TASK DETAILS. Lines in the listing below that hold "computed" are the ones to copy.

DATA SECTION.
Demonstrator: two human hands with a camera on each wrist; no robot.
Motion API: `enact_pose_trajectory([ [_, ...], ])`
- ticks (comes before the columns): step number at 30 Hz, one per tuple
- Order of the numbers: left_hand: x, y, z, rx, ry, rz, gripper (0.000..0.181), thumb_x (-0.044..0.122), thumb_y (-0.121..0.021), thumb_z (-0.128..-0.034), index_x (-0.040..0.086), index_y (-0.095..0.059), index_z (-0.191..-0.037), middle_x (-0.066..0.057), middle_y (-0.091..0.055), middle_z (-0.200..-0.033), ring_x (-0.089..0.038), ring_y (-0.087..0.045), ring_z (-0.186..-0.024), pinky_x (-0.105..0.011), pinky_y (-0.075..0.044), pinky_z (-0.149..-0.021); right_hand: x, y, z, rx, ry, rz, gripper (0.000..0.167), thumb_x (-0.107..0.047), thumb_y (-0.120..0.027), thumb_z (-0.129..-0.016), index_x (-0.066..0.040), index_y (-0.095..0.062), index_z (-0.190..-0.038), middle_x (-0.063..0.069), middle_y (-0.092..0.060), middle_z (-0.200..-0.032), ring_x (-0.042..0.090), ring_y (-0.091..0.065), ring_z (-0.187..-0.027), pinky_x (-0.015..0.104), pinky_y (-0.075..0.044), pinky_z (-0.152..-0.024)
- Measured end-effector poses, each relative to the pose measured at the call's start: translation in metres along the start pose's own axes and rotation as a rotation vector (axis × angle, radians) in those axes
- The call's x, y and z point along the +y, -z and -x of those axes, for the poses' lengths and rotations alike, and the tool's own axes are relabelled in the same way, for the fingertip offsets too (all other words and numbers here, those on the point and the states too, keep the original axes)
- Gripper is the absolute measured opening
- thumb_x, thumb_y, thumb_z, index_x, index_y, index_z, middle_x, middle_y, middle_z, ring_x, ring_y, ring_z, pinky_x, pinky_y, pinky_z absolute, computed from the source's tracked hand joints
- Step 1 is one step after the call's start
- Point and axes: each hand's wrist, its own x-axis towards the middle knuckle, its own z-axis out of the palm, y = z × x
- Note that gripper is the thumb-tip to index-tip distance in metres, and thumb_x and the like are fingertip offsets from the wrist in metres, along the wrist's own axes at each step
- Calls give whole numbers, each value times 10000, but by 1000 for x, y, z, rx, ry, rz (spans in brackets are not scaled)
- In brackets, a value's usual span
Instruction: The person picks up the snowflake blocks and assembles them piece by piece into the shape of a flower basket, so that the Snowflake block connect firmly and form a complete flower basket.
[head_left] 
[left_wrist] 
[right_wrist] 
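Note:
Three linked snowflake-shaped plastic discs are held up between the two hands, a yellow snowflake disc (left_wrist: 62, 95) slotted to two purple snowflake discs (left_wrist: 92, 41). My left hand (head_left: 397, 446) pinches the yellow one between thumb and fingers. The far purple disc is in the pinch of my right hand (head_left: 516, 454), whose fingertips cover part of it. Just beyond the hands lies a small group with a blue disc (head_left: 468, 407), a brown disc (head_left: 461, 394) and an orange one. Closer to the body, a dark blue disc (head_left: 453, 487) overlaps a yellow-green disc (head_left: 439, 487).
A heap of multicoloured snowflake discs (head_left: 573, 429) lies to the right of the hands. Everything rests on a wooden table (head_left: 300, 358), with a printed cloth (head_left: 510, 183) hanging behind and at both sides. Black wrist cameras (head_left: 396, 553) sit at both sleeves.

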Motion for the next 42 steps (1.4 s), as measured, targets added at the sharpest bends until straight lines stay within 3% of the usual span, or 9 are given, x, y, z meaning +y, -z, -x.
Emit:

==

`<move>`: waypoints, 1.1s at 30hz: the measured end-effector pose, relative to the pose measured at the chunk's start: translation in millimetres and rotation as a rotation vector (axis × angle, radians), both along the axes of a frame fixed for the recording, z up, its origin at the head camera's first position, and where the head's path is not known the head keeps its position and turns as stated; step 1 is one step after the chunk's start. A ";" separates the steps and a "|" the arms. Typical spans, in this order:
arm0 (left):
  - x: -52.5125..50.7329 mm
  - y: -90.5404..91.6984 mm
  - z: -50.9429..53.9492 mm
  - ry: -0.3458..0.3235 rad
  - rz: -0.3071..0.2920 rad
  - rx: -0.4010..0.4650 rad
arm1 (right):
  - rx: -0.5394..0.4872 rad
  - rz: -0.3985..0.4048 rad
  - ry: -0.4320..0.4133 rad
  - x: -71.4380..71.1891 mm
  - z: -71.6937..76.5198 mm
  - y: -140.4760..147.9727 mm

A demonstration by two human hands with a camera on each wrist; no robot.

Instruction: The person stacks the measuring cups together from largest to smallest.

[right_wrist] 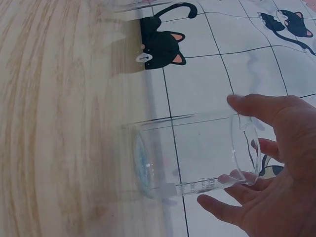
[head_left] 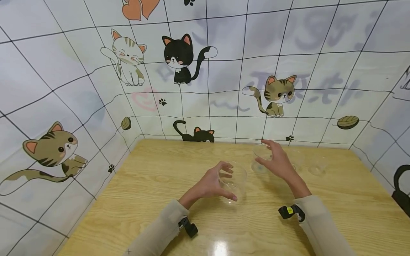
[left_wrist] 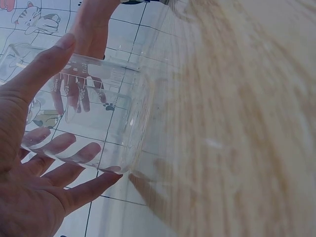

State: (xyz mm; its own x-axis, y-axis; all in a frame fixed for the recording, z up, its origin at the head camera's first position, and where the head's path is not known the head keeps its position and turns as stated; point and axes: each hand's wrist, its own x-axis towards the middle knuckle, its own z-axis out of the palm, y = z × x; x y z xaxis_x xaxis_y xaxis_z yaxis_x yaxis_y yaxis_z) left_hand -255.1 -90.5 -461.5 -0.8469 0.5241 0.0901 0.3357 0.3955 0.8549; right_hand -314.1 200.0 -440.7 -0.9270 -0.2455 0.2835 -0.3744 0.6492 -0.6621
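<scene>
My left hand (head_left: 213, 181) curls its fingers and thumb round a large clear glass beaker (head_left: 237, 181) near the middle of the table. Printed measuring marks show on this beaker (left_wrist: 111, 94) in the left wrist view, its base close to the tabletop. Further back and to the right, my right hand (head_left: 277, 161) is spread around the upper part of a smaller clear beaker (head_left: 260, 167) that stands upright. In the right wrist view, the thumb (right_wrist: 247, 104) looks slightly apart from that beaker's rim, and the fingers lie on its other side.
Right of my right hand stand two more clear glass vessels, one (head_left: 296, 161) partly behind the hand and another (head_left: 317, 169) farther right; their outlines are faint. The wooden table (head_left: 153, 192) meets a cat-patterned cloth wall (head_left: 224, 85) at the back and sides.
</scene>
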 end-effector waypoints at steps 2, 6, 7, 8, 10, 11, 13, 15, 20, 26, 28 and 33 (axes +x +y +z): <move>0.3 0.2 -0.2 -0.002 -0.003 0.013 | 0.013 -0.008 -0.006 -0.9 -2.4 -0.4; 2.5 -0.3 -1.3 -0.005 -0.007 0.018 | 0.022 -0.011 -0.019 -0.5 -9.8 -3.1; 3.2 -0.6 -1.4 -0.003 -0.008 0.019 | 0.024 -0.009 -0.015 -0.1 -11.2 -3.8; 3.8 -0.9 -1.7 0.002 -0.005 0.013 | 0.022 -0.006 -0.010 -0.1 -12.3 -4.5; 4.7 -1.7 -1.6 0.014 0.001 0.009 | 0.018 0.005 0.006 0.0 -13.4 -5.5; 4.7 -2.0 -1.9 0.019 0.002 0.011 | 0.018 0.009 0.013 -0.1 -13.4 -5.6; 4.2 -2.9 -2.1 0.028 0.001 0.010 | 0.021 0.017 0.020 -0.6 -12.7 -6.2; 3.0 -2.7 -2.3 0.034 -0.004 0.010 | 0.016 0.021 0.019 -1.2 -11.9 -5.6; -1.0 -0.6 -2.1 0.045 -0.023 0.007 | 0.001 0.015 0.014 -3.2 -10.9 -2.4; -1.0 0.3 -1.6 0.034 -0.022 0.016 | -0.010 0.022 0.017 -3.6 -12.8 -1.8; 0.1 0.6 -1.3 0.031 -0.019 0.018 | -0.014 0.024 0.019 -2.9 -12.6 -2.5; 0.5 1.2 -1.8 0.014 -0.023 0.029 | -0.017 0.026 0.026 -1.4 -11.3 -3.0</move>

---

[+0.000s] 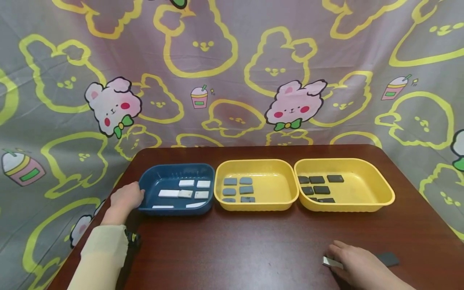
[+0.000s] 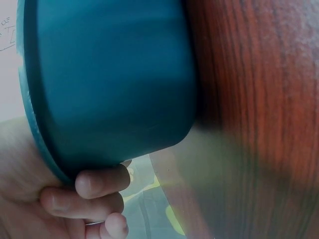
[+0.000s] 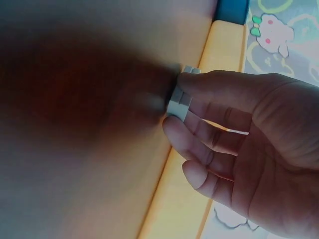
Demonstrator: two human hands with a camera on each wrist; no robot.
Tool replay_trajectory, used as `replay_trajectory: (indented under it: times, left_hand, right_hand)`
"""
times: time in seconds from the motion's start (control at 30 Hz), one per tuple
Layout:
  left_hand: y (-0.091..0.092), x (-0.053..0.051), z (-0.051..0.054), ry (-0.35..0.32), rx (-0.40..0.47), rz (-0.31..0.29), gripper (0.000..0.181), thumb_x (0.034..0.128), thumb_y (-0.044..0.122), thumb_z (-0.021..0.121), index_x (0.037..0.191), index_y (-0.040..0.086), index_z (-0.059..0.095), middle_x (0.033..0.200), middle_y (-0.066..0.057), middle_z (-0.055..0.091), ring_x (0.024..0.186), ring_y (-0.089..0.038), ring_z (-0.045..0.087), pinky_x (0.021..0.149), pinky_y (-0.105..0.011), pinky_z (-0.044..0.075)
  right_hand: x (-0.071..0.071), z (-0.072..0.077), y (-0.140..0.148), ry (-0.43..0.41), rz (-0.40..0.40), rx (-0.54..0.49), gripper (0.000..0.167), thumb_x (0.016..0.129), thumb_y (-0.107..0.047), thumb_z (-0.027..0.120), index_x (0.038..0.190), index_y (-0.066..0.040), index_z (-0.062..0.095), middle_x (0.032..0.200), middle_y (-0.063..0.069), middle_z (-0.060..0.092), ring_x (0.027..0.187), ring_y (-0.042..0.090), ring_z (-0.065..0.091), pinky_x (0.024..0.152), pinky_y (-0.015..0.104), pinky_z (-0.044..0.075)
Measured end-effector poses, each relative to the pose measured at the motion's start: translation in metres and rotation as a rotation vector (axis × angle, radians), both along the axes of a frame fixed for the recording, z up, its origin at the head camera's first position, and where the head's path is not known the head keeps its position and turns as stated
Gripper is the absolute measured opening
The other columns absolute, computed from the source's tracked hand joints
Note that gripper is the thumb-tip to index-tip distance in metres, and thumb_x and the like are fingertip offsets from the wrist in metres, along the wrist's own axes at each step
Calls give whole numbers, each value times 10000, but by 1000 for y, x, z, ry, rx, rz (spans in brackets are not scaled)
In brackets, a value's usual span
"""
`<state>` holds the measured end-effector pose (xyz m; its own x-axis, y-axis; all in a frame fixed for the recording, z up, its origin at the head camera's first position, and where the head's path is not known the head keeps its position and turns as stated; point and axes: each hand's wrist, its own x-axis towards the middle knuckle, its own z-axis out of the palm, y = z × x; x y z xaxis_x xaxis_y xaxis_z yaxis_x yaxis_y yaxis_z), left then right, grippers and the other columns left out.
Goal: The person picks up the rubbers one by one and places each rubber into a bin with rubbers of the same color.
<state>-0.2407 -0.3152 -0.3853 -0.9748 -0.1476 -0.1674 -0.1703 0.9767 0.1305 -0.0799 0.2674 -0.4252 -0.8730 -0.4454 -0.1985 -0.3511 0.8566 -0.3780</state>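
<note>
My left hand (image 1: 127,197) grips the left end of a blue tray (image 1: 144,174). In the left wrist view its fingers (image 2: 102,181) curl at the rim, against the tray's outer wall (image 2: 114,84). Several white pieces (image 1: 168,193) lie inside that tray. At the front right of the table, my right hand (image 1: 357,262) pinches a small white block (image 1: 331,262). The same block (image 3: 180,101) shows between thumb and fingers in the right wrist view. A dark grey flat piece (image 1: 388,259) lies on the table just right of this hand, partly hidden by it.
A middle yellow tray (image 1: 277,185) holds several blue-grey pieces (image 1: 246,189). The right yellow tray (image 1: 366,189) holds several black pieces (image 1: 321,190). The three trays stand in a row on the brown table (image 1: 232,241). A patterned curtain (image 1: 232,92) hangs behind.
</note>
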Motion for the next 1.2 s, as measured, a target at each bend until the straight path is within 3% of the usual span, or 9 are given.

THE ANSWER.
- thumb_x, thumb_y, thumb_z, index_x, index_y, index_z, middle_x, middle_y, middle_z, ring_x, ring_y, ring_z, pinky_x, pinky_y, pinky_z absolute, computed from the source's tracked hand joints
The other columns absolute, computed from the source's tracked hand joints

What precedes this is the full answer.